**How to complete this task**
Output the full listing word for word.

**Data extract**
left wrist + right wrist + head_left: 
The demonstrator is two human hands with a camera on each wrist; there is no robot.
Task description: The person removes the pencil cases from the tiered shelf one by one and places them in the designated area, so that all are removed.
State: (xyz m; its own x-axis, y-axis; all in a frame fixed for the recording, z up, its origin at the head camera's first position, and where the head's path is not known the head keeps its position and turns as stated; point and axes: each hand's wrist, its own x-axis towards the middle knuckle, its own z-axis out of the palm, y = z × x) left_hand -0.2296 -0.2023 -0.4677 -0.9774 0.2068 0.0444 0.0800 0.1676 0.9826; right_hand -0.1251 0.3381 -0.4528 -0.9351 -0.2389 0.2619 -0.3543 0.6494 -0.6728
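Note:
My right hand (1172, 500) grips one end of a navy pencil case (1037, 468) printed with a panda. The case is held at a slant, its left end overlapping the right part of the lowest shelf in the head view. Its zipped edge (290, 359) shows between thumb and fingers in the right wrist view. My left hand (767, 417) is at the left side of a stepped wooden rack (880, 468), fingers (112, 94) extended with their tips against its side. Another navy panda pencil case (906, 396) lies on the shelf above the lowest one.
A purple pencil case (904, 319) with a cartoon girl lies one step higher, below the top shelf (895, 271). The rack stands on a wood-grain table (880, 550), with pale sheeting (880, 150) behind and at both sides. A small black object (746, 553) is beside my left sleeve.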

**Written solution**
left wrist + right wrist + head_left: 
The demonstrator is two human hands with a camera on each wrist; there is no robot.
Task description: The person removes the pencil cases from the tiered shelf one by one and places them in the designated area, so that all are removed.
State: (xyz m; its own x-axis, y-axis; all in a frame fixed for the recording, z up, its origin at the head camera's first position, and where the head's path is not known the head keeps its position and turns as stated; point and axes: each hand's wrist, its own x-axis towards the middle knuckle, its own z-axis out of the palm, y = z × x) left_hand -0.2296 -0.2023 -0.4677 -0.9774 0.2068 0.0444 0.0800 0.1676 0.9826; right_hand -0.1251 0.3381 -0.4528 -0.9351 -0.2389 0.2619 -0.3543 0.6494 -0.6728
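Note:
My right hand (1172, 500) grips one end of a navy pencil case (1037, 468) printed with a panda. The case is held at a slant, its left end overlapping the right part of the lowest shelf in the head view. Its zipped edge (290, 359) shows between thumb and fingers in the right wrist view. My left hand (767, 417) is at the left side of a stepped wooden rack (880, 468), fingers (112, 94) extended with their tips against its side. Another navy panda pencil case (906, 396) lies on the shelf above the lowest one.
A purple pencil case (904, 319) with a cartoon girl lies one step higher, below the top shelf (895, 271). The rack stands on a wood-grain table (880, 550), with pale sheeting (880, 150) behind and at both sides. A small black object (746, 553) is beside my left sleeve.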

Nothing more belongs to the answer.